* WHAT IS REQUIRED
Write the listing below out again exactly, dropping the images.

* DATASET SECTION
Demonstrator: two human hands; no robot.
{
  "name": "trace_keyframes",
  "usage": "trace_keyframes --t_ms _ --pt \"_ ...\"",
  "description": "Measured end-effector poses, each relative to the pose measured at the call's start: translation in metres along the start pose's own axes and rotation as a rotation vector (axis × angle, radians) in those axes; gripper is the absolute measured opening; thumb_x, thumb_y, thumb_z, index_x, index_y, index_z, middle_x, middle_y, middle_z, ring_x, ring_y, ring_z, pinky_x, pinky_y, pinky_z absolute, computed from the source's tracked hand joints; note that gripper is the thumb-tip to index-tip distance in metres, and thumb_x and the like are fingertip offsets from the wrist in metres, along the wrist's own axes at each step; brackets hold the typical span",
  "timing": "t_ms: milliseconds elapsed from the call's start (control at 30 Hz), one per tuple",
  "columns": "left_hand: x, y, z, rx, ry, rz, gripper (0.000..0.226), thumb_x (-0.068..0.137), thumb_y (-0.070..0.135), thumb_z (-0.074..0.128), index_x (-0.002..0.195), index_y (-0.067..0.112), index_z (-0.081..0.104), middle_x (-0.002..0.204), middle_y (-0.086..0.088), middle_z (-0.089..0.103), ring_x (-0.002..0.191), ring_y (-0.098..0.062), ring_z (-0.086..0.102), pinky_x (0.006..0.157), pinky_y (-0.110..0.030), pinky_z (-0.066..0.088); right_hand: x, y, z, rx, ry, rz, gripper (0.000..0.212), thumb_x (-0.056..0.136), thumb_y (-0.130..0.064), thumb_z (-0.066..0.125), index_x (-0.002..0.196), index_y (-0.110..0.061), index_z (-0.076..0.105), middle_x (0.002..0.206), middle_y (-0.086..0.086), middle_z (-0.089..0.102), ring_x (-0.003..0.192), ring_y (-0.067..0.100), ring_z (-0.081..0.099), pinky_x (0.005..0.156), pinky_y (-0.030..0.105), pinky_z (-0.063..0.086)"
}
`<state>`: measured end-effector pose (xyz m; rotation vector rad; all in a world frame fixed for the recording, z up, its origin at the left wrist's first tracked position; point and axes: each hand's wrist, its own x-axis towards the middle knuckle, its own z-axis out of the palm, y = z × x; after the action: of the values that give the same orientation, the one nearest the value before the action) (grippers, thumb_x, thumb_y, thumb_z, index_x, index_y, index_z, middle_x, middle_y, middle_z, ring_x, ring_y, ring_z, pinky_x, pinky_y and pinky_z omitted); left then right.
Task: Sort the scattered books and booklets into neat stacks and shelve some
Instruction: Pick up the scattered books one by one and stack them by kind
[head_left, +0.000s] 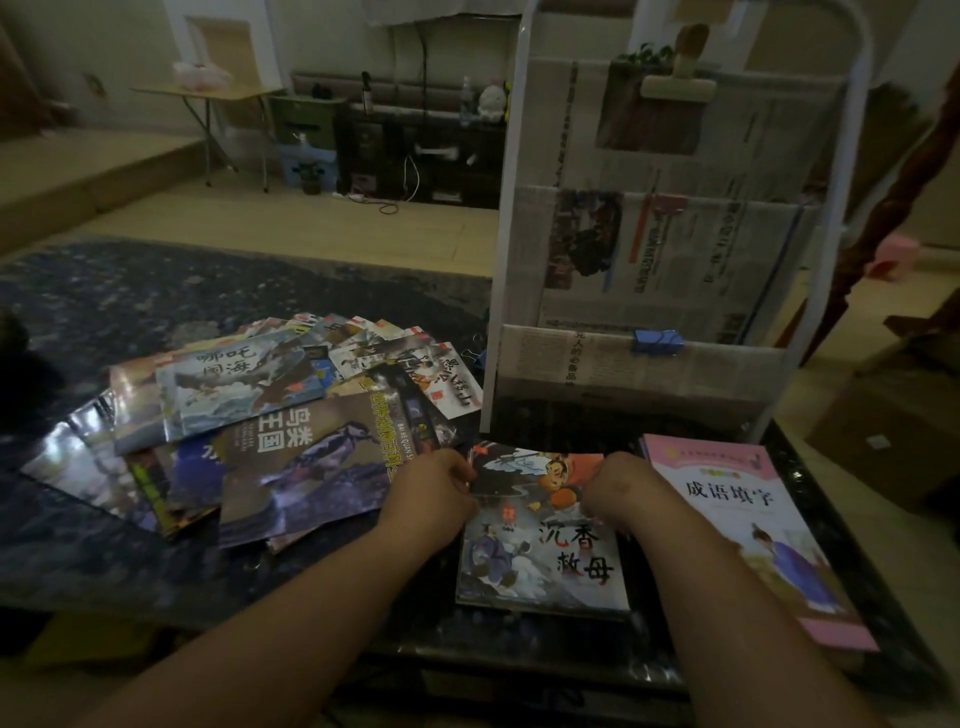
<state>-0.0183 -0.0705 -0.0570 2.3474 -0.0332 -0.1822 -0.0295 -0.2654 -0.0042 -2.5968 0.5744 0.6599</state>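
The left hand (431, 491) and right hand (621, 491) pinch opposite side edges of the booklet (540, 551) between them.

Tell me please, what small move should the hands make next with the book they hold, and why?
Probably lay the picture book flat and square it beside the pink book. The left hand and right hand both grip its far edge, and the scattered pile on the left is unsorted.
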Motion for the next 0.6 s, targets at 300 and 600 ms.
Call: trace_keyframes --t_ms 300,600 --pt "-0.0001 -0.0036 0.0023 0.067 -0.023 -0.015 0.02 0.078 0.012 0.073 0.086 0.027 0.062 0.084 0.008 0.064 0.083 -0.011 0.062 0.076 -0.024 0.052 0.0057 -0.0006 0.0046 -0.074 -0.004 0.018 0.025 0.092 -0.01 0.057 0.114 0.0 0.063 0.093 0.011 0.055 0.088 0.023 0.055 0.068 0.027 0.043" --pt "-0.0019 -0.0036 0.001 0.034 -0.066 0.005 0.038 0.085 0.02 0.066 0.123 0.027 0.06 0.105 0.005 0.06 0.091 -0.011 0.054 0.078 -0.023 0.046 0.0079 -0.0011 0.0081 -0.073 -0.039 -0.02 0.032 0.093 -0.017 0.061 0.122 -0.003 0.06 0.109 0.011 0.059 0.098 0.022 0.055 0.079 0.028 0.044"
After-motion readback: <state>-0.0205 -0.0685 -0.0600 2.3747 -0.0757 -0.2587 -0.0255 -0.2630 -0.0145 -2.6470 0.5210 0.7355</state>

* ANSWER BOX
Demonstrator: two human hands; no robot.
{
  "name": "trace_keyframes",
  "usage": "trace_keyframes --t_ms _ --pt \"_ ...\"",
  "description": "Measured end-effector poses, each relative to the pose measured at the call's start: translation in metres along the start pose's own axes and rotation as a rotation vector (axis × angle, radians) in those axes; gripper is the absolute measured opening; thumb_x, thumb_y, thumb_z, index_x, index_y, index_z, middle_x, middle_y, middle_z, ring_x, ring_y, ring_z, pinky_x, pinky_y, pinky_z absolute, computed from the source's tracked hand joints; note that gripper is the thumb-tip to index-tip distance in metres, and thumb_x and the like are fingertip offsets from the wrist in metres, along the wrist's own axes at each step; brackets hold the typical span",
  "timing": "t_ms: milliseconds elapsed from the call's start (control at 30 Hz), one per tuple",
  "columns": "left_hand: x, y, z, rx, ry, rz, gripper (0.000..0.226), thumb_x (-0.068..0.137), thumb_y (-0.070..0.135), thumb_z (-0.074..0.128), index_x (-0.002..0.195), index_y (-0.067..0.112), index_z (-0.081..0.104), middle_x (-0.002..0.204), middle_y (-0.086..0.088), middle_z (-0.089..0.103), ring_x (-0.002..0.191), ring_y (-0.098..0.062), ring_z (-0.086..0.102), pinky_x (0.006..0.157), pinky_y (-0.110..0.030), pinky_z (-0.066..0.088); right_hand: x, y, z, rx, ry, rz, gripper (0.000..0.212), thumb_x (-0.056..0.136), thumb_y (-0.130..0.064), thumb_z (-0.066..0.125), index_x (-0.002..0.196), index_y (-0.110..0.061), index_z (-0.076..0.105), middle_x (0.002..0.206), middle_y (-0.086..0.086), middle_z (-0.089..0.102), ring_x (-0.003..0.192), ring_y (-0.067..0.100), ring_z (-0.081..0.099), pinky_x (0.005..0.156), pinky_y (-0.030..0.105), pinky_z (-0.063..0.086)"
}
`<state>`: measured end-effector pose (xyz m; rotation vector rad; all in a world frame fixed for the recording, z up, its origin at the left wrist's first tracked position; point and axes: each hand's wrist, its own x-axis towards the middle knuckle, its own z-axis out of the palm, y = z × x; after the action: of the values that give the same orientation, the one nearest the value before the action) (grippers, thumb_x, thumb_y, thumb_z, index_x, index_y, index_z, middle_x, middle_y, middle_z, ring_x, ring_y, ring_z, pinky_x, pinky_y and pinky_z omitted); left then right.
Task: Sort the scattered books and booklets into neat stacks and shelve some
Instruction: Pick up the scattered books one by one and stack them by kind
[head_left, +0.000s] 
<state>-0.0183 -0.0705 -0.0570 2.3474 -0.0332 -0.1822 -0.0295 -0.2654 -0.0042 -2.5968 0.5744 0.6599</state>
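The left hand (431, 491) and right hand (621, 491) pinch opposite side edges of the booklet (540, 551) between them.

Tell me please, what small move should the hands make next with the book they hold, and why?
Probably lay the picture book flat and square it beside the pink book. The left hand and right hand both grip its far edge, and the scattered pile on the left is unsorted.
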Motion for the next 0.6 s, targets at 300 and 600 ms.
Call: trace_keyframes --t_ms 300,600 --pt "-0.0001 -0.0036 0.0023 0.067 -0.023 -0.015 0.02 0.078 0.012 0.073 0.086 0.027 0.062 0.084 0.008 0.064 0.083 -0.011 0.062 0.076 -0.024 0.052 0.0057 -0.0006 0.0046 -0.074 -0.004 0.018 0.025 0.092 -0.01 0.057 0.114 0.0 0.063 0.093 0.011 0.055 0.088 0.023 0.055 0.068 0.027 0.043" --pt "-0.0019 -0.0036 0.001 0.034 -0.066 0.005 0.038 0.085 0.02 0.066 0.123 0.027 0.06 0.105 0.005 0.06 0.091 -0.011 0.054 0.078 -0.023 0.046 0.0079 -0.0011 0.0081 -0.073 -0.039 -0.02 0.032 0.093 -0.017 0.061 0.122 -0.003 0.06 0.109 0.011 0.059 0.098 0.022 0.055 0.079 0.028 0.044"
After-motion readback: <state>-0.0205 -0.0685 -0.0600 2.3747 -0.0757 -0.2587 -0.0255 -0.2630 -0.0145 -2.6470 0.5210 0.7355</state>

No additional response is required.